I hope everyone that wants to attend can. Gas is getting redicuolus


----------



## dsp3472 (Dec 27, 2004)

Don't count Chris Jackson out..


----------



## Daniel Boone (May 31, 2002)

J Whittington said:


> I hope everyone that wants to attend can. Gas is getting redicuolus


Hearing it going to get worse. Car POOL is what Im seeing.
DB


----------



## Ms.Sapphire (Dec 15, 2004)

dsp3472 said:


> Don't count Chris Jackson out..


:darkbeer:


----------



## 3Dblackncamo (Jul 22, 2009)

kenneth mackie is moving to semi, will be interesting yr for sure


----------



## D.Short (Aug 5, 2010)

Blake Allen{3Dshooter25};shooting for Mathews and Custom Archery{Lebanon,Mo.}looks to do well as one of the rising new stars.


----------



## 3Dblackncamo (Jul 22, 2009)

HokieArcher said:


> Travis Belcher is moving to Open A and should do really well.
> 
> Semi is going to loaded this year. Some of the best newcomers will be Matt Varnes, Blake Allen, and Larry Kade.


travis will be gone in 1 yr he is doing very well he shoots some local shoots and can hang with the best of them


----------



## MrPibb (Apr 10, 2004)

dsp3472 said:


> Don't count Chris Jackson out..


Gotta agree on this one!!!


----------



## HokieArcher (Mar 13, 2009)

3Dblackncamo said:


> travis will be gone in 1 yr he is doing very well he shoots some local shoots and can hang with the best of them


Can't blame him at all for taking a year off with the new addition to the family. I am sure he will come back and pick up right where he left off.


----------



## 3Dblackncamo (Jul 22, 2009)

HokieArcher said:


> Can't blame him at all for taking a year off with the new addition to the family. I am sure he will come back and pick up right where he left off.

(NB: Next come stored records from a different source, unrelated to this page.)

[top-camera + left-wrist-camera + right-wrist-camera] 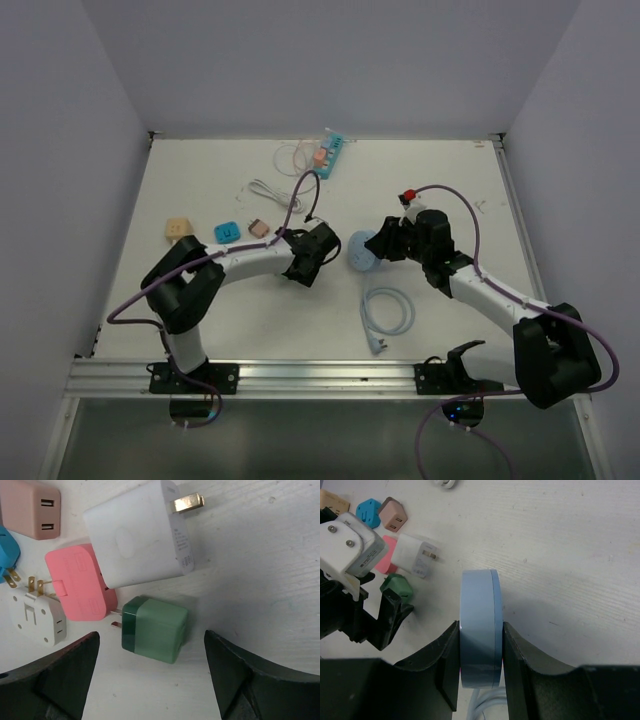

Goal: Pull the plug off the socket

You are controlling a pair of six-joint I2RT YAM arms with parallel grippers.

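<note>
My right gripper [480, 647] is shut on a round light-blue socket [479, 615], held on edge just above the table; it also shows in the top view [360, 252]. A green plug [155, 628] lies loose on the table, its prongs pointing left. My left gripper [151, 652] is open and empty, its fingertips on either side of the green plug's near end. In the top view the left gripper [322, 250] sits just left of the socket. The green plug [397, 586] shows beside the left fingers in the right wrist view.
A white charger [137, 535], pink plug [80, 582], white adapter [37, 615] and brown-pink USB block [31, 507] lie by the green plug. A coiled light-blue cable [386, 312] lies near the front. A power strip [330, 152] and white cable [265, 190] lie at the back.
</note>
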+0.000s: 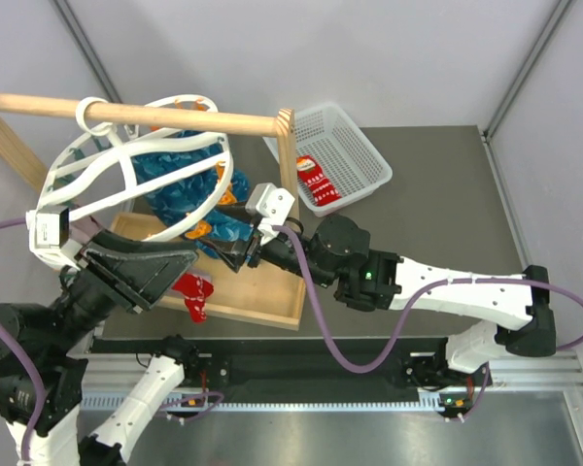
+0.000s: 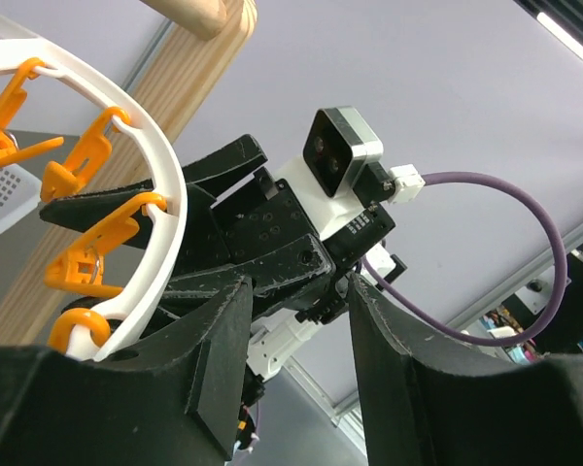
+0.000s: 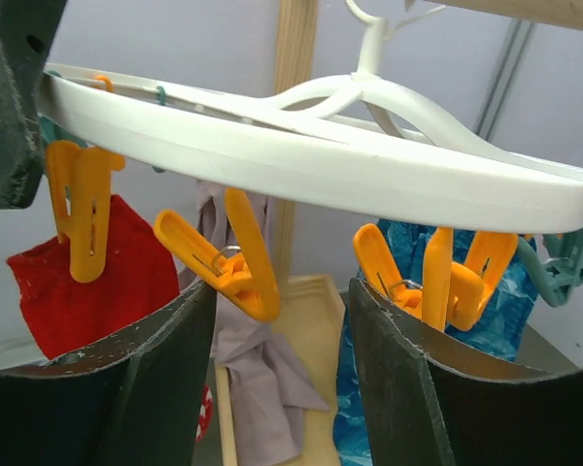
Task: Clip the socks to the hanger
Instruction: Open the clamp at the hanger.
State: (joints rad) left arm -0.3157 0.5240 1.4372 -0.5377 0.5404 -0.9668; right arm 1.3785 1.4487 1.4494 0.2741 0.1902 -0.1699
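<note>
the soft, light sock (image 3: 126,282) is dangling under the hanger (image 3: 321,165) rim, likely wanting a cuff pinch, while the spread right gripper (image 3: 282,291) is straddling a clip (image 3: 238,267) and the left gripper (image 2: 296,291) is gaping empty.

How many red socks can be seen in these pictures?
2. One red sock hangs below the hanger's near rim, over the wooden tray; the other sock lies in the white basket. More may be hidden behind the blue cloths.

White arms (image 1: 466,291), black joints (image 1: 345,243), purple cables (image 2: 486,179), black right claw (image 3: 282,330).
</note>
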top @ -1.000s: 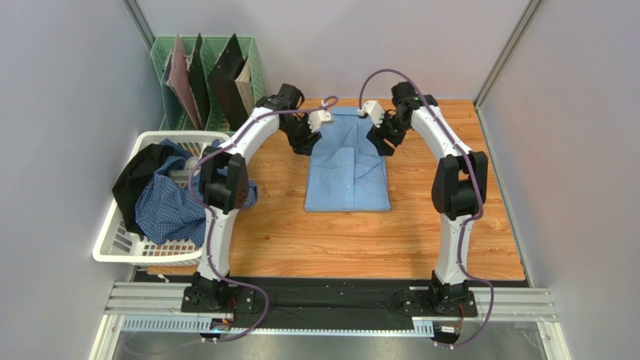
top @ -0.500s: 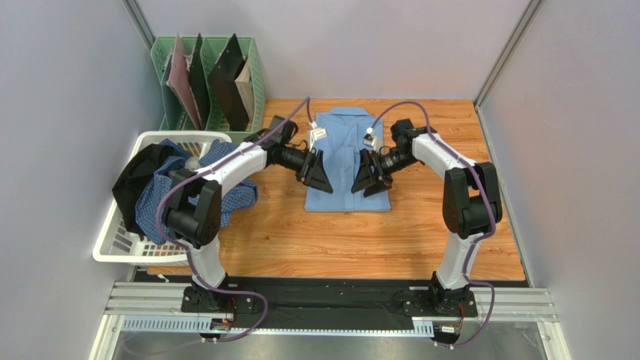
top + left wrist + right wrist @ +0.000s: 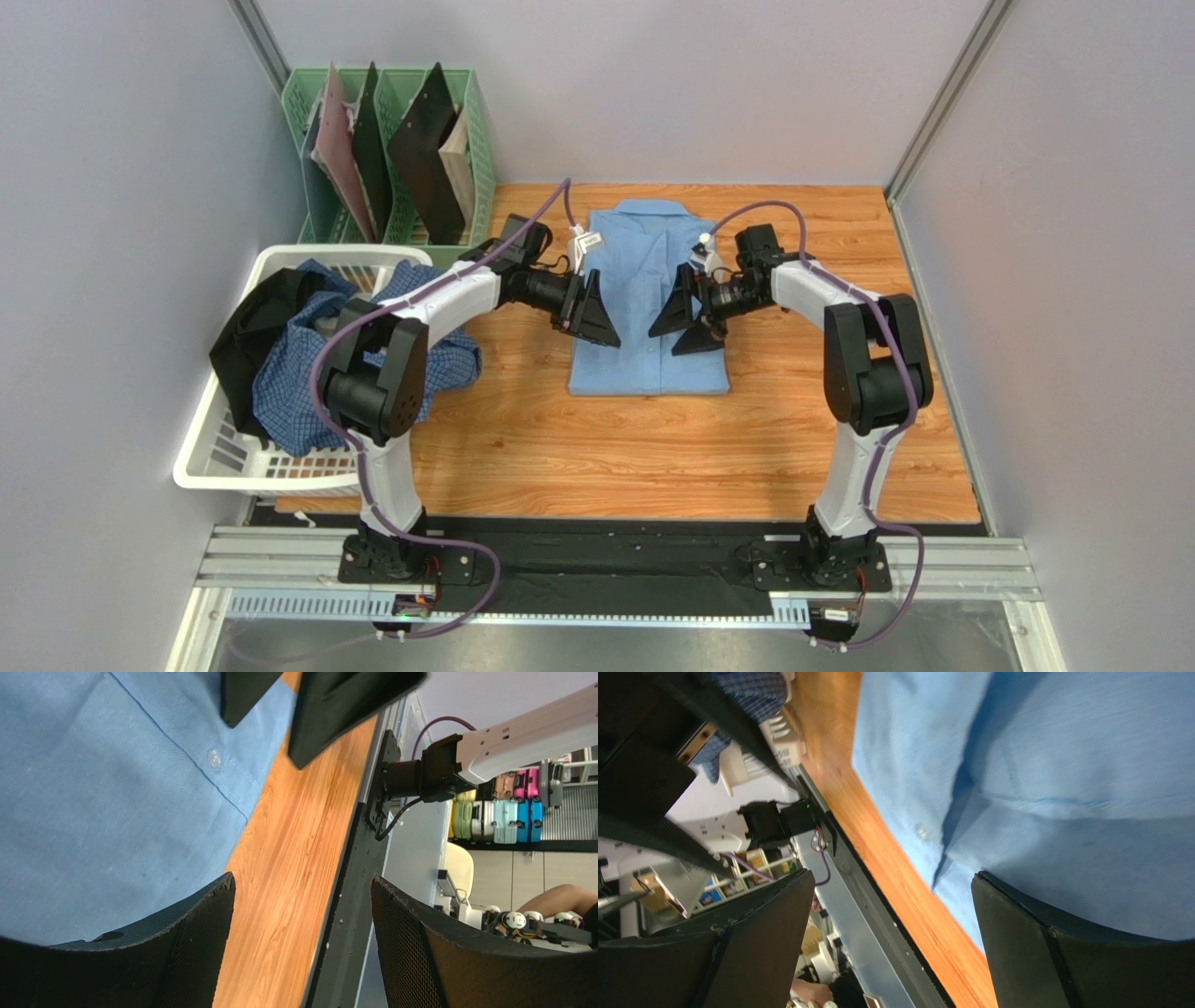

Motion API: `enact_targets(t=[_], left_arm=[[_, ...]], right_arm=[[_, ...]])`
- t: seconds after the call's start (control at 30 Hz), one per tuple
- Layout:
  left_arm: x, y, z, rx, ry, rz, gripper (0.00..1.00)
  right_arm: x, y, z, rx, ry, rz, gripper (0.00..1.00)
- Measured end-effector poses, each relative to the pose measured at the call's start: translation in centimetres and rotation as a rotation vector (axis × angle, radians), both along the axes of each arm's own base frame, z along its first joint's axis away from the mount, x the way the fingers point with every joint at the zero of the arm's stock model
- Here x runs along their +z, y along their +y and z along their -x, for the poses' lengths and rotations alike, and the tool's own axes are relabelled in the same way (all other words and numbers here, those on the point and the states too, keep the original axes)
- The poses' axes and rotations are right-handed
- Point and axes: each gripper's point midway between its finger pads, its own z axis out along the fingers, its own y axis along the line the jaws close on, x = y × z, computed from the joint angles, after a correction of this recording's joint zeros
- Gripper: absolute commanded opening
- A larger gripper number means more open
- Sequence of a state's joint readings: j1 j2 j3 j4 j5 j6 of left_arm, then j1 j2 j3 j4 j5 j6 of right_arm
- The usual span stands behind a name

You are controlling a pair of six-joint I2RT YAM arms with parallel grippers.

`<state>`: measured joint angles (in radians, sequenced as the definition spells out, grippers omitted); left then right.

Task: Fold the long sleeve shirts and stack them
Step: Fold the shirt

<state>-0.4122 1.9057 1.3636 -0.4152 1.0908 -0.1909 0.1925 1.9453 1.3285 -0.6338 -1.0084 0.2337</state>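
A plain light blue shirt [image 3: 643, 287] lies folded, collar at the far end, on the wooden table [image 3: 631, 448]. It also shows in the left wrist view [image 3: 105, 798] and the right wrist view [image 3: 1074, 777]. A blue-and-white checked shirt [image 3: 316, 378] lies heaped in the white basket [image 3: 211, 469] at the left. My left gripper [image 3: 595, 314] is open and empty above the folded shirt's left edge. My right gripper [image 3: 682, 319] is open and empty above its right side. The two grippers face each other across the shirt.
A dark garment [image 3: 260, 329] hangs over the basket's far rim. A green file rack [image 3: 393, 133] with dark folders stands at the back left. Grey walls close in the left, right and back. The black base rail [image 3: 617, 553] runs along the near edge.
Both grippers came down from the shirt's collar end toward its middle and turned to face each other. Over the last half second they lifted slightly. The shirt has not moved.
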Motion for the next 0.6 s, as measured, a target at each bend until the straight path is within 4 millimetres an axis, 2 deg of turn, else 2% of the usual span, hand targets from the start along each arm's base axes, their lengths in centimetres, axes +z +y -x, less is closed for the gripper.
enact_targets(t=[0.2, 0.43, 0.6], left_arm=[[0.5, 0.0, -0.4, 0.0, -0.021, 0.005, 0.77], [-0.4, 0.4, -0.9, 0.012, 0.006, -0.01, 0.77], [-0.6, 0.7, -1.7, 0.024, 0.011, -0.015, 0.78]], right_arm=[[-2.9, -0.3, -1.5, -0.103, 0.07, 0.028, 0.91], [-4.4, -0.1, -4.4, -0.197, 0.081, 0.019, 0.92], [-4.6, -0.3, -6.0, -0.251, 0.077, 0.004, 0.91]])
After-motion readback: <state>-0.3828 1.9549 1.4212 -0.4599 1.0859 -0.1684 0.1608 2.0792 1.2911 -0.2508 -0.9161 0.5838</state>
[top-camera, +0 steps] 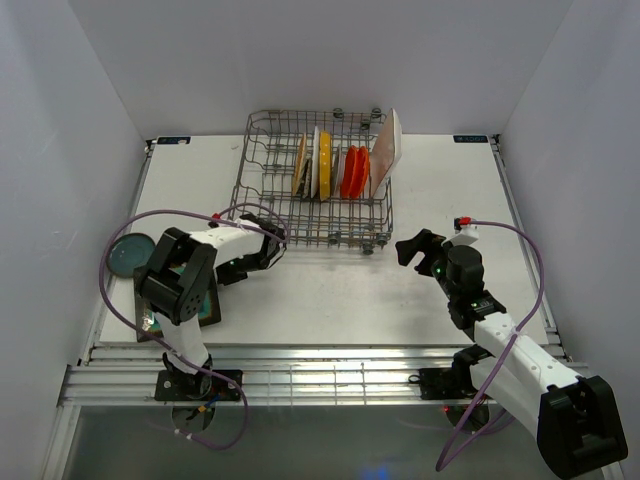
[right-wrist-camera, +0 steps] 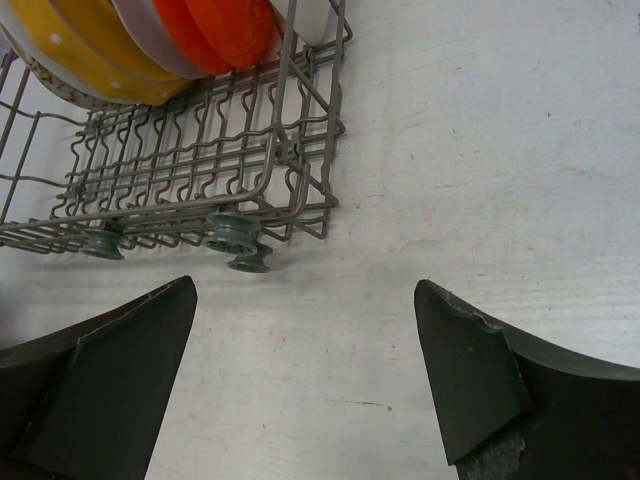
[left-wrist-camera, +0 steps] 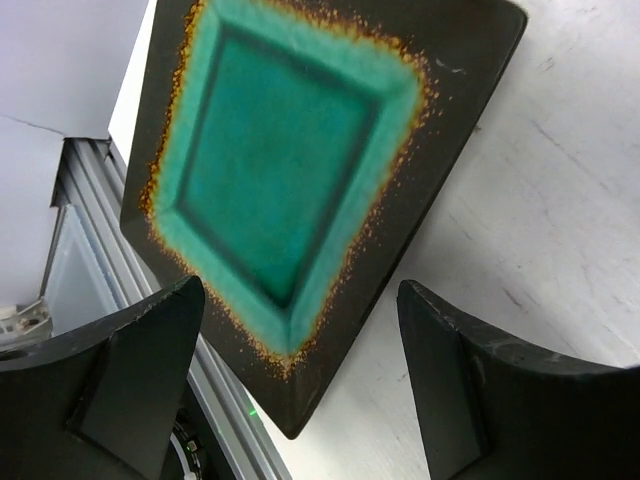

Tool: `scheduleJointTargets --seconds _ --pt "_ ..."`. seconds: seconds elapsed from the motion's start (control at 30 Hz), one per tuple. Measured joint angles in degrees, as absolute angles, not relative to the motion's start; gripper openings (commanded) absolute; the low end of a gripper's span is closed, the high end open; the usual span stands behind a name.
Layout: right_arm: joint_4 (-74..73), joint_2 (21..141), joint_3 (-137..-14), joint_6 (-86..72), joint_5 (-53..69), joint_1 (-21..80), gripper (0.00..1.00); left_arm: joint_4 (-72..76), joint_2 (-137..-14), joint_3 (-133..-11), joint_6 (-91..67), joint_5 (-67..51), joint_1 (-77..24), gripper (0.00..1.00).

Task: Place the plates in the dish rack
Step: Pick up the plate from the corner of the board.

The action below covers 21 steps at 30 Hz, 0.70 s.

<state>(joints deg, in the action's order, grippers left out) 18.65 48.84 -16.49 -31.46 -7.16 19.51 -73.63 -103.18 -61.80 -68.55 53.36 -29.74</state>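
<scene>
Only the left wrist view is showing the square teal brown-rimmed plate (left-wrist-camera: 290, 170) clearly; left gripper (left-wrist-camera: 300, 300) and right gripper (right-wrist-camera: 305, 295) are gaping wide, holding nothing.

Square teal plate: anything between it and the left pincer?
Nothing visible. In the left wrist view the square teal plate lies on the table, fully exposed ahead of the open left pincer, with no other object in the gap.

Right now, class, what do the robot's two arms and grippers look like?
The left arm and right arm are white links with black joints, each trailing a looping purple cable. The left gripper and right gripper each have two broad, wedge-shaped black fingers.
</scene>
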Motion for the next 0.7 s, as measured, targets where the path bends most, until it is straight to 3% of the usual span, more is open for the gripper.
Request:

I am not saying he will miss a yr but will shoot and win out of a in 2011


----------



## Sentinalonfire (Apr 4, 2010)

jerry carter, chris jackson, kenneth mckie, blake allen, kasey marks, luke pettigrew, its gonnna be a tough class hope i dont let anyone down lol but im gonna have fun this year regardless.my only goal i have set is to get the boot by the end of the year, hopefully I can get it done.


----------



## Sentinalonfire (Apr 4, 2010)

jay moon I assume will be in semi aswell.. soy in open a last year, gonna be fun ready for newberry


----------



## TAYLOR CO. (Jun 9, 2005)

Sentinalonfire said:


> jay moon I assume will be in semi aswell.. soy in open a last year, gonna be fun ready for newberry


Good to hear that you and Jerry are ready! I am very close. Needing some animal target practice. Hitting spots well. Just need to do as well on animals.


----------



## milkman38 (Mar 5, 2007)

i'll put a couple bucks on jim paradine first and second in last two ibo ahc worlds going to semi. good luck this year jp


----------



## RO4VOLS (May 25, 2004)

I'm looking for Jame Jamison to really make some noise. I shot with him a couple times in semi-pro and he can really shoot!


----------



## 3Dblackncamo (Jul 22, 2009)

I would put my money on mr varnes!


----------



## JSTHNTN (Apr 15, 2008)

There will be some great competition this year in several of the classes. It will be interesting to see where all the limited pros go. Semi will be a good crowd to keep a eye on also. I unfortunately will not be attending but a couple asa's this year. With my new job and my wonderful addition to my family I have decided to stay home. I hope to be able to attend next year at full force. Good luck to everyone this year.!!


----------



## swampdonkey84 (Jul 11, 2010)

I had intended on stepping myself up to semi's bit the competition is sounding very stiff.


----------



## TANC (Mar 14, 2005)

Look for Ricky Morris and Sammy Shaver to make noise in Senior Open. Dropping back from Senior Pro. Shaver shot semi-pro for years, and Ricky was a horse in Open A for years. Don't let last years scores in Senior Pro fool you. Trust me on that one !!


----------



## TAYLOR CO. (Jun 9, 2005)

Going to be an awesome yr. Matt Varnes is going to be pretty tough to beat in Semi-Pro, I am also hearing that Jerry Carter is shooting really good!. In Women's Pro, I pick Kailey Johnston(16-yrs. old).


----------



## NCSUarcher (Feb 14, 2005)

After a year off Dave Tetrick will be back and in Semi-Pro, he is a great shooter so watch for him too! And Cody Thompson has a year experience in Pro and this kid is lights out good in all archery disciplines so watch for him to improve from last year.


----------



## Brian from GA (Aug 15, 2002)

Is Kailey shooting pro? I was thinking she told me she was staying in Women's Open because of the FITA stuff. If both Cody Thompson's can make a shootdown at the same time it might get confusing! Paul's brother has to shoot pro this year and the younger Cody shot it last year. 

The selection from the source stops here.